-- Activity --
The answer must match the material word for word, with every line included.

-- Collected material --
####################

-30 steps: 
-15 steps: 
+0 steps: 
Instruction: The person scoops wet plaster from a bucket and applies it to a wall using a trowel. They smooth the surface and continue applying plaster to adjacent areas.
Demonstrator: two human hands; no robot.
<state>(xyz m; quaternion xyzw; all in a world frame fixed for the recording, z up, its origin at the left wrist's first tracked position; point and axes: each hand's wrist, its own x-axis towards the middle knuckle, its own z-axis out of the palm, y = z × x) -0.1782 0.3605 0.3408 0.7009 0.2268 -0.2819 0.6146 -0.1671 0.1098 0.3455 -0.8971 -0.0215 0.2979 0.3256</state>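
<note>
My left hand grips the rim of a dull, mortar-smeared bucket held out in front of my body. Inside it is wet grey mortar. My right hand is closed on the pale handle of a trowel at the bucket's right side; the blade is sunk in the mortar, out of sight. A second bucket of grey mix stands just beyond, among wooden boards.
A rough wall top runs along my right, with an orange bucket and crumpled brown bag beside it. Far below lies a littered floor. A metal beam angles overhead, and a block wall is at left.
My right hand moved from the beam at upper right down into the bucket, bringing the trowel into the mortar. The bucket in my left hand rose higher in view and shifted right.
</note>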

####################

-- Response --
-30 steps: 
-15 steps: 
+0 steps: 
Instruction: The person scoops wet plaster from a bucket and applies it to a wall using a trowel. They smooth the surface and continue applying plaster to adjacent areas.
Demonstrator: two human hands; no robot.
<state>(xyz m; quaternion xyzw; all in a world frame fixed for the recording, z up, its origin at the left wrist's first tracked position; point and axes: each hand's wrist, its own x-axis towards the middle knuckle, its own z-axis out of the palm, y = z × x) -0.1782 0.3605 0.3408 0.7009 0.2268 -0.2819 0.6146 -0.1671 0.1098 0.3455 -0.8971 -0.0215 0.2979 0.3256</state>
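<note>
My left hand grips the rim of a dull, mortar-smeared bucket held out in front of my body. Inside it is wet grey mortar. My right hand is closed on the pale handle of a trowel at the bucket's right side; the blade is sunk in the mortar, out of sight. A second bucket of grey mix stands just beyond, among wooden boards.
A rough wall top runs along my right, with an orange bucket and crumpled brown bag beside it. Far below lies a littered floor. A metal beam angles overhead, and a block wall is at left.
My right hand moved from the beam at upper right down into the bucket, bringing the trowel into the mortar. The bucket in my left hand rose higher in view and shifted right.
</note>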

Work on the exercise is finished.